İzzetbegoviç, takva sahibi bir Müslümandı. Dini faaliyetleri nedeniyle iki kez hapis yattı. İzzetbegoviç, 1982'de Bosna-Hersek'in katı komünist yönetim altında olduğu yıllarda, Türkçeye de çevrilen "Batı ve Doğu Arasında İslam" adlı eseri nedeniyle 14 yıl hapis cezasına çarptırıldı. İzzetbegoviç, bu kitabında Bosnalı Müslümanların durumunu ele alıyordu. 1989 yılında Yugoslavya'nın dağılması sürecinde ilan edilen genel aftan yararlanarak özgürlüğüne kavuştu. 1990 ilkbaharında, Demokratik Eylem Partisi'nin (DEP) lideri seçildi. 1990 Kasım'ındaki ilk çok partili seçimlerde, DEP, savaş öncesinde Bosna-Hersek halkının yüzde 44'ünü oluşturan Boşnakların oylarıyla iktidara geldi. İzzetbegoviç, 1990 yılında oluşturulan ve Hırvat, Sırp ve Boşnaklar'ın temsil edildiği üçlü Başkanlık Konseyi'ne başkan seçildi. 3 Mart 1992'de Bosna-Hersek'in Yugoslavya'dan bağımsızlığını ilan etti.
Sırpların
vahşileştiği savaş
Almanya, Doğu Avrupa ülkelerinin desteğini alarak, 1992'de Hırvatistan'ın bağımsızlığını tanıdığında, İzzetbegoviç önünde iki şık vardı. Ya Bosna-Hersek bağımsız bir ülke olacaktı, ya da Büyük Sırbistan'ın bir parçası... Yugoslavya dağıldığında, İzzetbegoviç de birinci şıkkı seçti ve çareyi Bosna-Hersek'in bağımsızlığını ilan etmede buldu. Bosnalı Sırplar, Belgrad'ın da desteğiyle Bosna'nın bağımsızlık ilanını geri almasını talep ettiler. Aliya İzzetbegoviç'in bu talebi reddetmesiyle Avrupa tarihinin en kanlı savaşlarından biri başlamış oldu. Savaşta dönüm noktası 1995 yılında Srebrenica katliamı oldu. Sadece o katliamda, 8 bin Müslüman erkek ve genç Sırp birlikleri tarafından öldürüldü, aileleri sürüldü.

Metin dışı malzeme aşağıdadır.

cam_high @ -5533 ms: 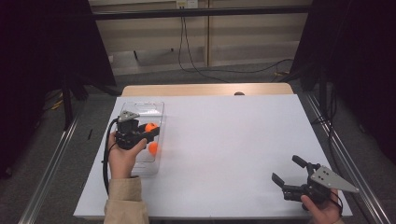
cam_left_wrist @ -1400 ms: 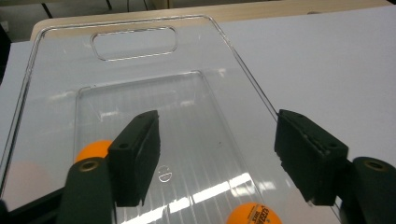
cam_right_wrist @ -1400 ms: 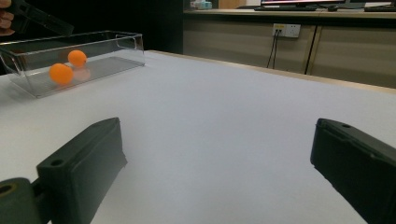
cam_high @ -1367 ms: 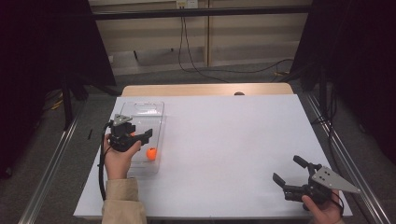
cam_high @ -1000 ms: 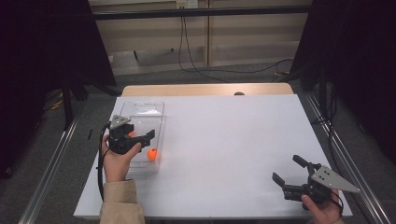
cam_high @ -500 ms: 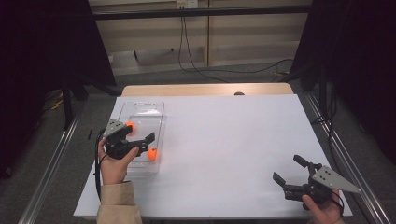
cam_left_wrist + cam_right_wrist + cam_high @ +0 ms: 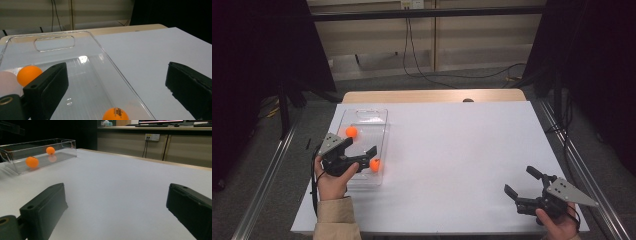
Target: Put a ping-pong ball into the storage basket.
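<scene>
Orange ball [image 7: 374, 164] loose in clear tray [image 7: 382, 131]; left gripper [image 7: 357, 151], jaws just opening, empty above; right gripper [image 7: 523, 183] gaping, idle. Best lifted clear without nudging tray wall.

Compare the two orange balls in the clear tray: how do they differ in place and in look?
The near orange ball lies by the tray's right wall at the end closest to the person, beside the left gripper; the far orange ball lies farther up the clear tray, towards its left wall. In the left gripper view the near orange ball shows dark print, while the far orange ball shows none. Both are round, orange, alike in size, and lie free inside the tray.
</scene>
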The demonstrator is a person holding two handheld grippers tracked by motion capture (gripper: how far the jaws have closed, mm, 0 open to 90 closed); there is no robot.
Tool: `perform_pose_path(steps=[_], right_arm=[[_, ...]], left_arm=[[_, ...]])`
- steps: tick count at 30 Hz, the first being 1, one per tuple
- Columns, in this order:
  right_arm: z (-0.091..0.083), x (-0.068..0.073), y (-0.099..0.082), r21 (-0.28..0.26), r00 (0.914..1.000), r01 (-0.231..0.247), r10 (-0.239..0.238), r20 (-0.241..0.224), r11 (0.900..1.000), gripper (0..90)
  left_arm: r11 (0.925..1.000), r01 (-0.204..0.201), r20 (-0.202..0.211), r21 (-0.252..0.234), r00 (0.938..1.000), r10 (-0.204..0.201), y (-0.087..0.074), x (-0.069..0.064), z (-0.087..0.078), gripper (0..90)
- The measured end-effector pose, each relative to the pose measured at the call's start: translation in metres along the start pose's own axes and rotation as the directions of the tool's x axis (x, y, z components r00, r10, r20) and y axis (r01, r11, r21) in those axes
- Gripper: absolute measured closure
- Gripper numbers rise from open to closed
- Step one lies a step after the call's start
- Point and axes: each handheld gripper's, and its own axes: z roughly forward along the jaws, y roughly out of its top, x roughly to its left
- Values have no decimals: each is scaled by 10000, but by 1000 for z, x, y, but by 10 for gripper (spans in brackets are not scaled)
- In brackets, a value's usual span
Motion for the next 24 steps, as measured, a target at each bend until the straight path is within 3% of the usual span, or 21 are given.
perform_pose_path(steps=[24], right_arm=[[0,0,0,-38,10000,-24,24,30,10000,27]], left_arm=[[9967,-528,156,-615,9984,538,-16,-5,-16,41]])
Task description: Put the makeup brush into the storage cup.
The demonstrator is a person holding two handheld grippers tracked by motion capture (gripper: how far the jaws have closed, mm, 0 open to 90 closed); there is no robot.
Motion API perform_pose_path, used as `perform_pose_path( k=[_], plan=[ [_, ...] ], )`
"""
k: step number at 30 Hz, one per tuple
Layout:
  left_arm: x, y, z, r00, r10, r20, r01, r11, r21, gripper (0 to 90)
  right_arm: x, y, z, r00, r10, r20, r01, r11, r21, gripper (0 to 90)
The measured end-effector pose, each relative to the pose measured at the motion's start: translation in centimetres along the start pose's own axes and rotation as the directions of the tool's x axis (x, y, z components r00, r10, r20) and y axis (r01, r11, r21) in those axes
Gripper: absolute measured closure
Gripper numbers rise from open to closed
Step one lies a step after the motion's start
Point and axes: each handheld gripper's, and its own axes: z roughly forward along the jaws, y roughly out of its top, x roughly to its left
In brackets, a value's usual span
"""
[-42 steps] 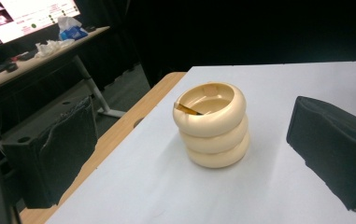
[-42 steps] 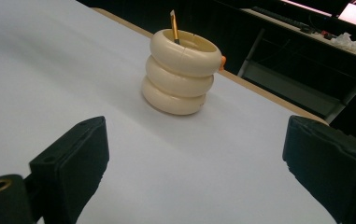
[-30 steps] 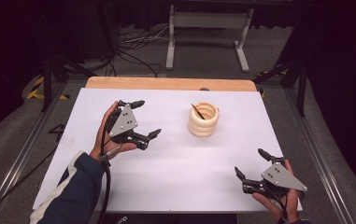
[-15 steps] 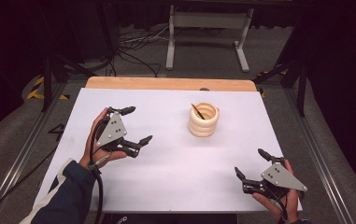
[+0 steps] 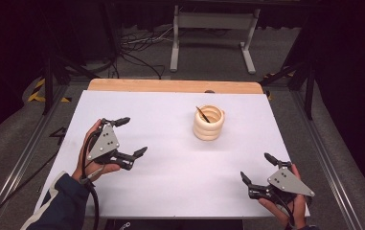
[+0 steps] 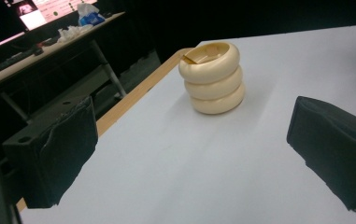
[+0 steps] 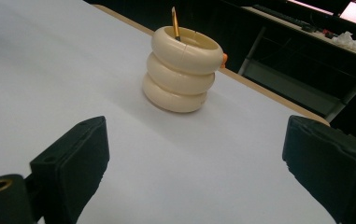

Uluslararası topluluk çok geç de olsa Bosna'ya askeri müdahale kararı aldı. NATO müdahalesinin ardından Sırplar ateşkese mecbur kaldı, Sırpları koruyan Dayton Barış Anlaşması 14 Aralık 1995'te resmen imzalandı. Savaş ise Bosna-Hersek'te yaşayan kitlelerin zihinlerinde hala tam olarak aşılabilmiş değil. Hırvatlar, Sırplar ve Müslümanlar arasında savaş döneminin hesaplaşmaları hala yer yer sürüyor.
Ahlak adamıydı
İzzetbegoviç, har zaman kendine has değerleri olan bir lider gibi davrandı. Etnik temizlik dalgasının en korkunç anlarında, o her zaman ahlaki değerleri üstün tuttu. Bir defasında askerlerine şöyle selenmişti: "Ellerine kan bulaştıranlar asla affedilemez. Herşeye rağmen, affedilecek olanlar ise kadınlar ve çocuklardır. Bizler, onların bize yaptığı şeylere misli ile cevap veren bir ordu olmayalım. Çocuklara ve kadınlara karşı asla savaşmayalım. Böyle yaparsak, asla kazanamayız."
O Bosnalıların
kurtuluş lideri
Pekçok Bosnalı için İzzetbegoviç barış getiren Cumhurbaşkanı'ndan ziyade bir savaş kahramanı olmayı sürdürüyor. İzzetbegoviç'in resimleri Müslüman Boşnakların evlerinde hala duvarları süslüyor.